**What to do:** Below are records with pictures. Reproduce exactly the lines from the line with "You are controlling" to the line with "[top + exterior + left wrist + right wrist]", inclusive, and leave each picture out.
*** Working data ***
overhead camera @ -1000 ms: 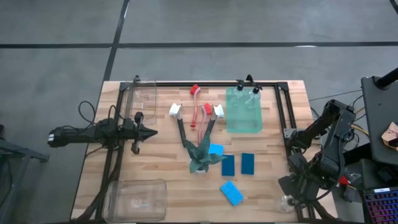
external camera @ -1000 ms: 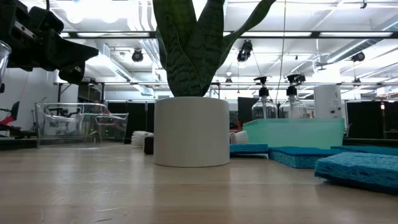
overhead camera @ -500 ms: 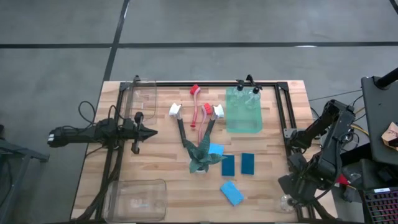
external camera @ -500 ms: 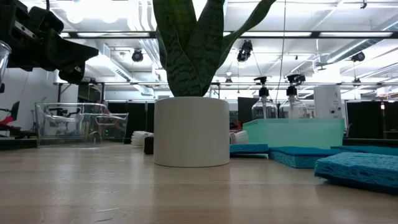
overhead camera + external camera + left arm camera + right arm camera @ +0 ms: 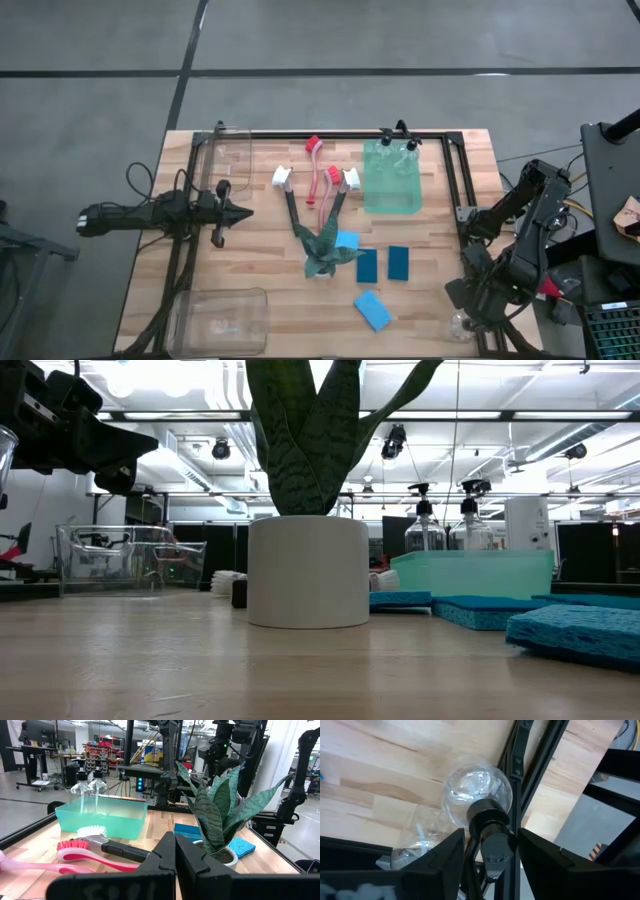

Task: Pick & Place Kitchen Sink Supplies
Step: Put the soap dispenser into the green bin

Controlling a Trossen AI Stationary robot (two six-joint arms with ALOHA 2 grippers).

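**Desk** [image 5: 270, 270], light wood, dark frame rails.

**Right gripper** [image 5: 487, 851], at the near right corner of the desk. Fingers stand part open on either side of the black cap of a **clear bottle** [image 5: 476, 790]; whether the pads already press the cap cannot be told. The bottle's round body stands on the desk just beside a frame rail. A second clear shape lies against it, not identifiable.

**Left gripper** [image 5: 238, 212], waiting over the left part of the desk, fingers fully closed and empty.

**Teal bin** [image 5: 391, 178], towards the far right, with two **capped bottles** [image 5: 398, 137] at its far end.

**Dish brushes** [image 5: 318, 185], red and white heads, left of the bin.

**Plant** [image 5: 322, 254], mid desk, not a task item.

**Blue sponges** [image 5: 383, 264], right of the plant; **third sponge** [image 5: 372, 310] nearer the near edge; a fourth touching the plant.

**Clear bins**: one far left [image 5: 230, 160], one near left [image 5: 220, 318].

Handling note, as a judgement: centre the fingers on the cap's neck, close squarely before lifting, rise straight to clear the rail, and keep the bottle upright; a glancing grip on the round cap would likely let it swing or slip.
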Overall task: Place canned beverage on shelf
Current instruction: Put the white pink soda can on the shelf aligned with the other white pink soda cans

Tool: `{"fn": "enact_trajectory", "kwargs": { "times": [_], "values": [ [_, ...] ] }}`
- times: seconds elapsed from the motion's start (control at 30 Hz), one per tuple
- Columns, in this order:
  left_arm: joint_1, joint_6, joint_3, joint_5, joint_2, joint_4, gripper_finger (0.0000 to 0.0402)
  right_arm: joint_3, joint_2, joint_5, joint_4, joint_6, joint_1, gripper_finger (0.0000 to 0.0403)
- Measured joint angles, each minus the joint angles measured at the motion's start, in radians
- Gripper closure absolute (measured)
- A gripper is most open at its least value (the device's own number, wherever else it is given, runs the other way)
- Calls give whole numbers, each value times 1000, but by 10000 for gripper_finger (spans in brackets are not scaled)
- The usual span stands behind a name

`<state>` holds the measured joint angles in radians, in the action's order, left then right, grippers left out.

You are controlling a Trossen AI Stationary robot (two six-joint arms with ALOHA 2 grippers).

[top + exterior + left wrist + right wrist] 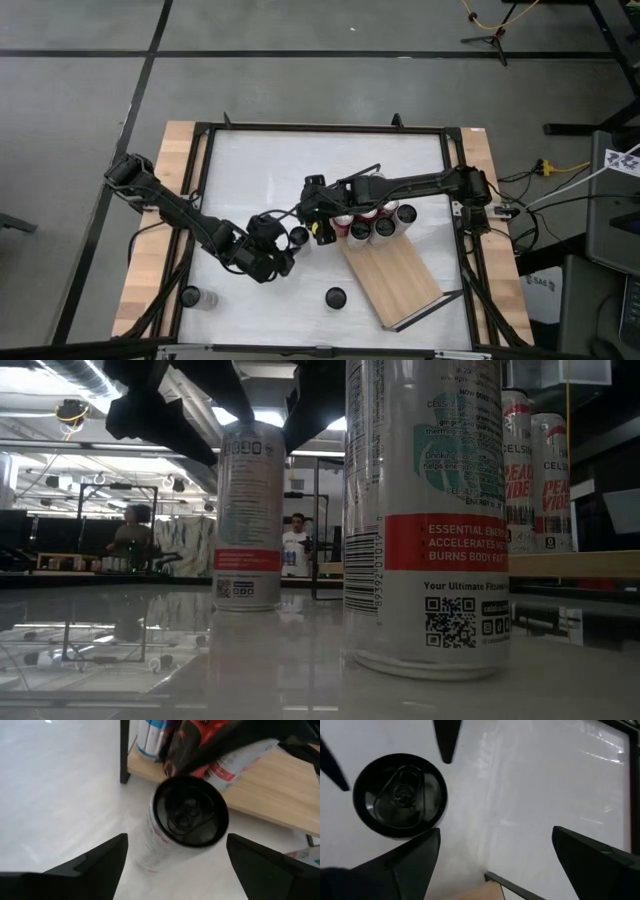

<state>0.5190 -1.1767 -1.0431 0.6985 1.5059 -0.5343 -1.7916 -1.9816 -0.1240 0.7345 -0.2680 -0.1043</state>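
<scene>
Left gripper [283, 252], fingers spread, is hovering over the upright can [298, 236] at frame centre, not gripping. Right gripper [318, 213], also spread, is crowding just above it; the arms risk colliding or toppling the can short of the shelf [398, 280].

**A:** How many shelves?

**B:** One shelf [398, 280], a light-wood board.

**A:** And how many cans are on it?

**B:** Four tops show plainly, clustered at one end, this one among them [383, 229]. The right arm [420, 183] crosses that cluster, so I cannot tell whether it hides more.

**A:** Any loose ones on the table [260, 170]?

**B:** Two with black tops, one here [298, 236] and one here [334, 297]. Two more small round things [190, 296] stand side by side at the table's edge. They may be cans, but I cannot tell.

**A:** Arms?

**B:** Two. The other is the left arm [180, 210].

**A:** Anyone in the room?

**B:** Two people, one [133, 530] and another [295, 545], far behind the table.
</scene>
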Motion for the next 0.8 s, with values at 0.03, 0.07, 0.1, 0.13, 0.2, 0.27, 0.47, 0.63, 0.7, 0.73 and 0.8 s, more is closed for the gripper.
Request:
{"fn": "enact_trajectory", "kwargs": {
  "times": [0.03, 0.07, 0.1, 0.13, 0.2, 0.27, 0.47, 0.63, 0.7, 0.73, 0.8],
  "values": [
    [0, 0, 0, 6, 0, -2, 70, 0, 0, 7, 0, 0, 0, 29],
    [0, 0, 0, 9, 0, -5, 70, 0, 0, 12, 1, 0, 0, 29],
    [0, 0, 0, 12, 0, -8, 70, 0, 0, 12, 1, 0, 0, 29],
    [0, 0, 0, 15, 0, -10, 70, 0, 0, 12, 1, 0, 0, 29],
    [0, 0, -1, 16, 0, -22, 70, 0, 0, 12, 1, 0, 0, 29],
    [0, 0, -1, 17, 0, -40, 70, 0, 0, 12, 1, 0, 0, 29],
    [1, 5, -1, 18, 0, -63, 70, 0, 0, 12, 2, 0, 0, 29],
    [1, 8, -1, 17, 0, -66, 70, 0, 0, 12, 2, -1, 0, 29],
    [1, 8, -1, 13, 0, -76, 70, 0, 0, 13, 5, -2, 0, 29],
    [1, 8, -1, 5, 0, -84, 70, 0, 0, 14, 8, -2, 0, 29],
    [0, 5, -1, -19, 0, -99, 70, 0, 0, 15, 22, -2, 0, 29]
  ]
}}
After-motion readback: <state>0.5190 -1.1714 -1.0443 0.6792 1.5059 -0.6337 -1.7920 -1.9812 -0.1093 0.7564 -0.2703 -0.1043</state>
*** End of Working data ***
**Answer box:**
You are controlling a Trossen AI Stationary robot (two six-joint arms with ALOHA 2 grippers).

[top + exterior + left wrist + right wrist] 

The work on this exercise is done.